Extracted data entries ▸
+--
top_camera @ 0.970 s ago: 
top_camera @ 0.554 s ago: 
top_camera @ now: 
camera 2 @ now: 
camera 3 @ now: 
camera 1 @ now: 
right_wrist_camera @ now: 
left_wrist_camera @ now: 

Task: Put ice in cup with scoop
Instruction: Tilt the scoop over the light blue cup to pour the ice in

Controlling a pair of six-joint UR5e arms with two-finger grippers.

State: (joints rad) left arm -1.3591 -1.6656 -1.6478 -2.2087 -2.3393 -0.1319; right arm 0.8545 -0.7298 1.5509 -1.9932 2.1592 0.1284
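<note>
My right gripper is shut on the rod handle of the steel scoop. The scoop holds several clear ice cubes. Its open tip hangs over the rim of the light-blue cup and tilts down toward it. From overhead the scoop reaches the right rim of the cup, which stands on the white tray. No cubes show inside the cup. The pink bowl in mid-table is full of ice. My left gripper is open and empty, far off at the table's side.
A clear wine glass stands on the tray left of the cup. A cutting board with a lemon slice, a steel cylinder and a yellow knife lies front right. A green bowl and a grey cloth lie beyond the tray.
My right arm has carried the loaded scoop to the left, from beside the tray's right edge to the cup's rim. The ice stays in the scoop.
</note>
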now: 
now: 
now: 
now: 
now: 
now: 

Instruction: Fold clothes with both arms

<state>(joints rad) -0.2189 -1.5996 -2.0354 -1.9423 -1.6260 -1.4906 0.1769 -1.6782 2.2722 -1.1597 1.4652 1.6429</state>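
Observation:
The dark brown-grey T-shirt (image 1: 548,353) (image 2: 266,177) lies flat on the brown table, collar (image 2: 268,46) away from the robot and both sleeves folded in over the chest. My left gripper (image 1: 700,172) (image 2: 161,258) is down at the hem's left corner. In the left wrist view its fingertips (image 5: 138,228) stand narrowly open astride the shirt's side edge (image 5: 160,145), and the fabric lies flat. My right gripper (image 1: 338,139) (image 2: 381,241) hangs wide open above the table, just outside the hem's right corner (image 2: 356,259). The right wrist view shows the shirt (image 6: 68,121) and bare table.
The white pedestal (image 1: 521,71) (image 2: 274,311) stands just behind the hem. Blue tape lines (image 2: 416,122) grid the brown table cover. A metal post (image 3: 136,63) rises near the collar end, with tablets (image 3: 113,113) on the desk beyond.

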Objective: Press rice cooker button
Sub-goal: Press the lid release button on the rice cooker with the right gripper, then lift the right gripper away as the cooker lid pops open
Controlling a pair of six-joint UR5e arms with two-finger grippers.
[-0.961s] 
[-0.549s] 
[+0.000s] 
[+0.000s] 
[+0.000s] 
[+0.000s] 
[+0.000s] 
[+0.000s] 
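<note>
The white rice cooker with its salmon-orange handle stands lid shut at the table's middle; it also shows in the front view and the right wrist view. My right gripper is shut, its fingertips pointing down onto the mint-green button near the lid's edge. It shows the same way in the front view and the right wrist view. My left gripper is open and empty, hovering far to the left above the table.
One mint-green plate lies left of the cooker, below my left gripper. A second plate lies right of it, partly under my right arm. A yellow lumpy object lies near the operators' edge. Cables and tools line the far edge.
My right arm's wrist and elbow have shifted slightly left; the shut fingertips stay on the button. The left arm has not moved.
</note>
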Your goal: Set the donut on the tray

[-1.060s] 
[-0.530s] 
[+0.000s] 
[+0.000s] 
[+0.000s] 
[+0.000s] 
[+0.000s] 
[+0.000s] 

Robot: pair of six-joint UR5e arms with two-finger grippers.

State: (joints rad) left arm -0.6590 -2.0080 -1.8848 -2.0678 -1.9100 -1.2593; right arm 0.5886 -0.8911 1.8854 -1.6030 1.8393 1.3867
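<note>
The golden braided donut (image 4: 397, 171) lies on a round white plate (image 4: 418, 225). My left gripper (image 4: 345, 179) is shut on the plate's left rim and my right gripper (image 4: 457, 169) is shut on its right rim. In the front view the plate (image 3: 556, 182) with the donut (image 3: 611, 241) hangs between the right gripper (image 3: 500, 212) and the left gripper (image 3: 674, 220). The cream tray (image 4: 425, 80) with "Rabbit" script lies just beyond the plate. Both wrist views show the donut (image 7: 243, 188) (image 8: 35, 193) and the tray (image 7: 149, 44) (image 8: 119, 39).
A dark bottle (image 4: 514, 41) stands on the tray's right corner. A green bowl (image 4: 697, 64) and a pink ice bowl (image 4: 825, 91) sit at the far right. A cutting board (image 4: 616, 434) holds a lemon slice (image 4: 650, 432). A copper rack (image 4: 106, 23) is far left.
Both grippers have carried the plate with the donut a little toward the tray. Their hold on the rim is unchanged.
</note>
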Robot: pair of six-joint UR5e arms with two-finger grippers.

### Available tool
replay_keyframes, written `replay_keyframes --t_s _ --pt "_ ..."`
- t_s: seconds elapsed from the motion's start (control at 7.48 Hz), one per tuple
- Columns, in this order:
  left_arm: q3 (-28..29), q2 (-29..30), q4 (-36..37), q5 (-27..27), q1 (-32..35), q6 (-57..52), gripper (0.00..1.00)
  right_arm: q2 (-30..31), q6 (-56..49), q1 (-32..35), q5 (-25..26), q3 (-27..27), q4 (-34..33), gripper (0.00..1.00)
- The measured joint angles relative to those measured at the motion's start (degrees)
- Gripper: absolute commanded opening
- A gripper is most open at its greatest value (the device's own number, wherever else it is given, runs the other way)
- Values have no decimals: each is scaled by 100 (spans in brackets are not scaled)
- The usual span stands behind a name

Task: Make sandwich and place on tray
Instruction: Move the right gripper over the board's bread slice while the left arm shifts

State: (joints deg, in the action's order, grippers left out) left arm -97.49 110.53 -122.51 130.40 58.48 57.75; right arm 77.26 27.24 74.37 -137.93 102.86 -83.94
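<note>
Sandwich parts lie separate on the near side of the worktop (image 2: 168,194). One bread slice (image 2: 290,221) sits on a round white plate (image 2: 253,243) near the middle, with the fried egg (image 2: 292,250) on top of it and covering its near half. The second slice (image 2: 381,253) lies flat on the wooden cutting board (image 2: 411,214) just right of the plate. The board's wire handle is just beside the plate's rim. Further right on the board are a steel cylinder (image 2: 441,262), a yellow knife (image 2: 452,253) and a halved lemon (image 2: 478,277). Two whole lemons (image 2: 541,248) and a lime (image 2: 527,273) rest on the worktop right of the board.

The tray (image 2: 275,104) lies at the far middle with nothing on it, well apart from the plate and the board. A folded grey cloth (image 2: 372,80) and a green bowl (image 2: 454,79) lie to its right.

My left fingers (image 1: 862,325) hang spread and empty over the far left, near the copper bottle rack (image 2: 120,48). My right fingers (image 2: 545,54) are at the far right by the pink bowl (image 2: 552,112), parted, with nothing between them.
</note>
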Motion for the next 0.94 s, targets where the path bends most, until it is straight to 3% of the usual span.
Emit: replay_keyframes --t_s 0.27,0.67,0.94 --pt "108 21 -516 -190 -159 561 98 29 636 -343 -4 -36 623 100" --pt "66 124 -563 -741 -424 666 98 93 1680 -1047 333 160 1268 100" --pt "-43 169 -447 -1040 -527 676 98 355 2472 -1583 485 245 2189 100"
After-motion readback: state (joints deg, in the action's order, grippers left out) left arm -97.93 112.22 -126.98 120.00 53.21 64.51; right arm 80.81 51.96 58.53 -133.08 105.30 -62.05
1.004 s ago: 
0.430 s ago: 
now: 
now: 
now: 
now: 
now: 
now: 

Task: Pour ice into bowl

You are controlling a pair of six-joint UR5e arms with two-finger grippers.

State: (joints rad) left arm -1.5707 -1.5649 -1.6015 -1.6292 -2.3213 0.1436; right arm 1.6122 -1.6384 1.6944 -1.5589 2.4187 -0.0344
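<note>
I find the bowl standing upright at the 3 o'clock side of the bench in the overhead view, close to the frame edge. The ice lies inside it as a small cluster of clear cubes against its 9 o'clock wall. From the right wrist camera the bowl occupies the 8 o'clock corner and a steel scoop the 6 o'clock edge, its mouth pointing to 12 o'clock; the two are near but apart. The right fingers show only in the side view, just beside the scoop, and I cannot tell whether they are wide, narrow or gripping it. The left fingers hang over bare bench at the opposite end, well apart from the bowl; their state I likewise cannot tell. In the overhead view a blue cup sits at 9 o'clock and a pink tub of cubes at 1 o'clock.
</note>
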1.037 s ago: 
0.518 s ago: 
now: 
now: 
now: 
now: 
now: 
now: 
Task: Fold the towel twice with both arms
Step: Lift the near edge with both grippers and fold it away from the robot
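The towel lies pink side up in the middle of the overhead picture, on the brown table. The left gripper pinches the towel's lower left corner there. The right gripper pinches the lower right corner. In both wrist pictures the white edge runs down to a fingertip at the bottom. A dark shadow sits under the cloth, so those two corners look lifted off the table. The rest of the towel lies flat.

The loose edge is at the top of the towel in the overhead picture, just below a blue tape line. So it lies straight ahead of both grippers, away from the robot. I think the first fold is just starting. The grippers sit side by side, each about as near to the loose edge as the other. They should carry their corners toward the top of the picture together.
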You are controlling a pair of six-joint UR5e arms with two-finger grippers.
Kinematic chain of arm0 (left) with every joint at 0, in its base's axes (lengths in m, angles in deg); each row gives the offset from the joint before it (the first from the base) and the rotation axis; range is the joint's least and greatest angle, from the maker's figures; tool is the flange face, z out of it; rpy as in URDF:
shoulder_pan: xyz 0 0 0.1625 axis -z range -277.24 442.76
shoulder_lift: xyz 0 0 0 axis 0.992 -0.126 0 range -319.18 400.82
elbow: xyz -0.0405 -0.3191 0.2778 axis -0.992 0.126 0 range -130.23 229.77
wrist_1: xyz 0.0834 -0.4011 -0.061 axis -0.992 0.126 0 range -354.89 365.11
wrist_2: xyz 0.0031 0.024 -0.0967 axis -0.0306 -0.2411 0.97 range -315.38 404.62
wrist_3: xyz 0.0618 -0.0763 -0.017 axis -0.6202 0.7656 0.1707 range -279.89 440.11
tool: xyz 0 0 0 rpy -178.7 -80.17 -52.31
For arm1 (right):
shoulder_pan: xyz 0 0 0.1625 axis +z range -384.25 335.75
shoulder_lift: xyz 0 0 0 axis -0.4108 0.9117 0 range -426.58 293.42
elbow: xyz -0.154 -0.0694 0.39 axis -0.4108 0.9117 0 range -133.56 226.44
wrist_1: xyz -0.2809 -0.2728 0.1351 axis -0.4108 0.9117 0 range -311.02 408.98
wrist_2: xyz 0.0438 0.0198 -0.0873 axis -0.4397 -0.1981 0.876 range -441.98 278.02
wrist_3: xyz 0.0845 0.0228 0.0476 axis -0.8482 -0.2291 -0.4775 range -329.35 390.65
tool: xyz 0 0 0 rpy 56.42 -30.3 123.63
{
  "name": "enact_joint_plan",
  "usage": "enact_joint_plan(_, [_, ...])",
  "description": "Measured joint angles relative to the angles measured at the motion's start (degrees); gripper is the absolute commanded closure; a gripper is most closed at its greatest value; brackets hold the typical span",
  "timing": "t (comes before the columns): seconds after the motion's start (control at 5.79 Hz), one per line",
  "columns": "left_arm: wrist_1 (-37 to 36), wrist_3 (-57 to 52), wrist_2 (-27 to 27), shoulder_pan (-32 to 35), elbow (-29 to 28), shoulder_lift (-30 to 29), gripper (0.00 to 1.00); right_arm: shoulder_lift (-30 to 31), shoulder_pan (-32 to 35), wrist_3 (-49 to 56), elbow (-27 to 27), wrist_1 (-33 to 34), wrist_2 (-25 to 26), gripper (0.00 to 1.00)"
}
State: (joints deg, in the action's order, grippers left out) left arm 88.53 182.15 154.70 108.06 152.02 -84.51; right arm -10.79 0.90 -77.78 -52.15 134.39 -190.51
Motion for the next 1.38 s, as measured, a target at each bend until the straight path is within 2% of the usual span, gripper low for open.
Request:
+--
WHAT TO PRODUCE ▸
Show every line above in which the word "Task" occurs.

OUTPUT BELOW ▸
Task: Put ice in cup with scoop
Task: Make sandwich and place on tray
Task: Pour ice into bowl
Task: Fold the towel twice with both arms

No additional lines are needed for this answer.